The nearest bell stopped, and the others went on for awhile, as if glad of the opportunity to make themselves heard, and Kivrin remembered that, too. How long had she been here? It had been night, and now it was morning. It seemed like one night, but now she remembered the faces leaning over her. When the woman had brought her the cup and again when the priest had come in, and the cutthroat with him, she had been able to see them clearly, without the flicker of unsteady candlelight. And in between she remembered darkness and the smoky light of tallow lamps and the bells, ringing and stopping and ringing again.

She felt a sudden stab of panic. How long had she been lying here? What if she had been ill for weeks and had already missed the rendezvous? But that was impossible. People weren't delirious for weeks, even if they had typhoid fever, and she couldn't have typhoid fever. She had had her inoculations.

It was cold in the room, as if the fire had gone out in the night. She felt for the bed coverings, and hands came up out of the dark immediately and pulled something soft over her shoulders.

"Thank you," Kivrin said, and slept.

*****

The cold woke her again, and she had the feeling she had only slept a few moments, though there was a little light in the room now. It came from a narrow window recessed in the stone wall. The window's shutters had been opened, and that was where the cold was coming from, too.

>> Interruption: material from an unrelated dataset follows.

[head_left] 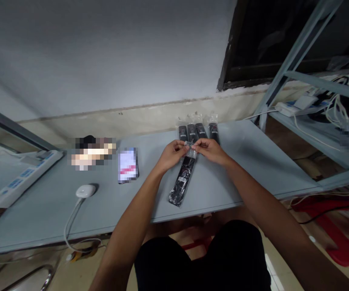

A woman was standing on tip-toe on the stone seat under the window, fastening a cloth over the opening. She was wearing a black robe and a white wimple and coif, and for a moment Kivrin thought, I'm in a nunnery, and then remembered that women covered their hair when they were married. Only unmarried girls wore their hair loose and uncovered.

The woman didn't look old enough to be married, or to be a nun either. There had been a woman in the room while she was ill, but that woman had been much older. When Kivrin had clutched at her hands in her delirium, they had been rough and wrinkled, and the woman's voice had been harsh with age, though perhaps that had been part of the delirium, too.